The gleaming new fabrication plants Intel is building in Chandler, Arizona, will eventually be visible if you drive south of Phoenix on a hot afternoon. They rise out of the desert like glass and concrete cathedrals. Clean rooms humming with machinery worth more than most businesses are traversed by workers dressed in white bunny suits. This place has received close to $30 billion. Prior to his departure, Pat Gelsinger referred to it as the company’s Agincourt. He was correct about the stakes, but the metaphor was a bit dramatic. The future of Intel will be decided here, or it will be quietly laid to rest.
The tale of Intel’s journey is the kind of corporate catastrophe that has been taught in case studies for decades. The company missed the wave twice in a twenty-year period. First, it was smartphones; Intel ignored the iPhone era until it was too late because it was so preoccupied with PC and data center chips. Artificial intelligence followed. The modest GPU was transformed into the engine of the AI economy by Nvidia, a company formerly primarily known for video game graphics cards. The future had already been consumed by Jensen Huang’s empire by the time Intel realized what was going on.

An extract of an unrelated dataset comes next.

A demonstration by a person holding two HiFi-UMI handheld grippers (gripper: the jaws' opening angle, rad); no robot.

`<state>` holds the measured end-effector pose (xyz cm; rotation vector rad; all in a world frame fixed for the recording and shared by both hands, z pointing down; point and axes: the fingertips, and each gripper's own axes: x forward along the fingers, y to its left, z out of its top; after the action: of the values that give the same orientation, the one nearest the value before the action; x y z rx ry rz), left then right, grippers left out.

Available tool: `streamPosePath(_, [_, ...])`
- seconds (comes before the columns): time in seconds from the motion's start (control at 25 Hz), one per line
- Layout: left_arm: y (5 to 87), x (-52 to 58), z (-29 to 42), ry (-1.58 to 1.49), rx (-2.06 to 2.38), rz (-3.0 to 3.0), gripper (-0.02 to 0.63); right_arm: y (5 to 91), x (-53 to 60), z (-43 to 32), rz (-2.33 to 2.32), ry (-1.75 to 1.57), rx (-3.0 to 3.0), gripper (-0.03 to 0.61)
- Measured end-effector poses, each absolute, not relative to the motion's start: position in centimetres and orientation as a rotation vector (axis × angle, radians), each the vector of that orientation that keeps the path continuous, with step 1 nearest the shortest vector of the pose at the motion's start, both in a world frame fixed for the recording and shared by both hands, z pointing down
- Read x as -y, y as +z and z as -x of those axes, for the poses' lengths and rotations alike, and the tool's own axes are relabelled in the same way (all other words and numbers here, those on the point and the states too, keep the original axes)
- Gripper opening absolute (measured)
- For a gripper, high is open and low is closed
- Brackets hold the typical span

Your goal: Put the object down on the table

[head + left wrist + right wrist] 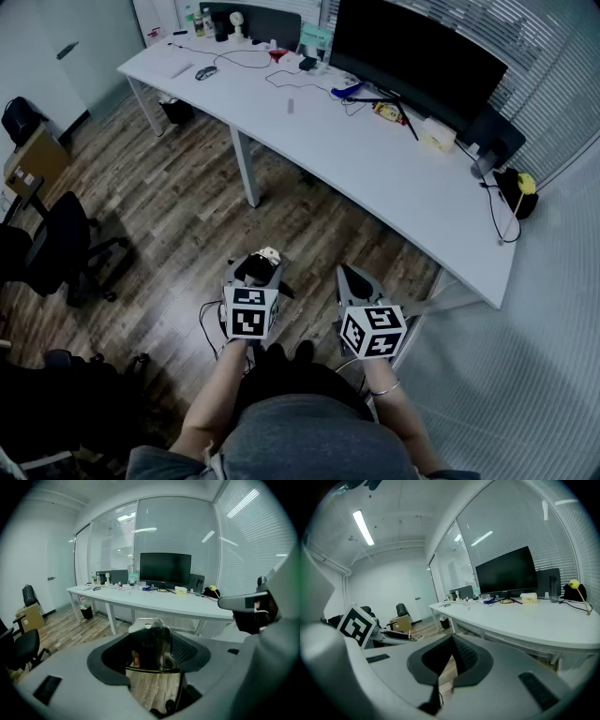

| Intel Corporation — At a Glance | Details |
|---|---|
| Founded | July 18, 1968 in Mountain View, California |
| Current CEO | Lip-Bu Tan (since 2025) |
| Headquarters | Santa Clara, California |
| Stock Ticker | INTC (NASDAQ) |
| Major Manufacturing Bet | $30 billion in Chandler, Arizona fabs (18A process) |
| Market Cap (Approx.) | ~$100 billion |
| Nvidia’s Market Cap (Comparison) | Over $4 trillion |
| Recent Strategic Investment | Nvidia took ~4% stake worth $5 billion (Sept 2025) |
| U.S. Government Stake | 10% (announced August 2025) |
| Workforce Reduction | ~20% layoffs announced in 2025 |
| Failed AI Acquisitions | Movidius, Nervana, Habana Labs (2016–2019) |
| Listed On | Nasdaq Global Select Market |
Without hesitation, the numbers convey the story. The current value of Nvidia exceeds $4 trillion. Intel is valued at about $100 billion. There isn’t a gap there. That solar system is distinct. And in a moment that seemed almost unreal, Nvidia declared in September of last year that it would pay $5 billion for a roughly 4% share in Intel. Some referred to this partnership as a collaboration, others as a lifeline, and some discreetly as something more akin to charity. That headline had a certain melancholy quality. The business that established Silicon Valley took an investment from the business that took its place.
Since assuming the role of CEO in 2025, Lip-Bu Tan has been remarkably open. On his first earnings call, he told analysts, “This is not a quick fix,” and the room practically let out a sigh. Instead of purchasing AI technology, he is attempting to develop it internally, something Intel hasn’t really done in years. For more than ten years, the company bought AI startups, including Movidius, Nervana, and Habana Labs, in the hopes that one of them would figure out the solution. Mobileye was effective. The others didn’t. Tan seems to realize that the old playbook is no longer relevant.

The more difficult question is whether Intel can continue to compete in a market where Nvidia sells entire ecosystems rather than chips. These days, the product consists of cables, software compilers, and complete data center stacks. In the meantime, Google and Amazon are stealthily developing their own AI chips to put pressure on Intel in a different way. In August of last year, the U.S. government acquired a 10% stake in a private chipmaker, turning it into something akin to a strategic national asset. This is another awkward situation. Depending on who you ask, it may help or hinder.
It’s difficult not to feel a peculiar mixture of admiration and discomfort as you watch this happen. Modern computing was created by Intel. It demonstrated to the world the capabilities of a microprocessor. It is now operating 20% leaner and relying on a single manufacturing process, 18A, in the hopes that Chandler’s desert plants will be able to accomplish what billions of dollars in acquisitions were unable to. It might be effective. Perhaps Tan’s unique strategy identifies the clients and workloads that everyone else overlooked.
However, sentiment is not rewarded in the chip industry. Execution is rewarded. Additionally, Intel’s clock is running faster than the company would like to acknowledge.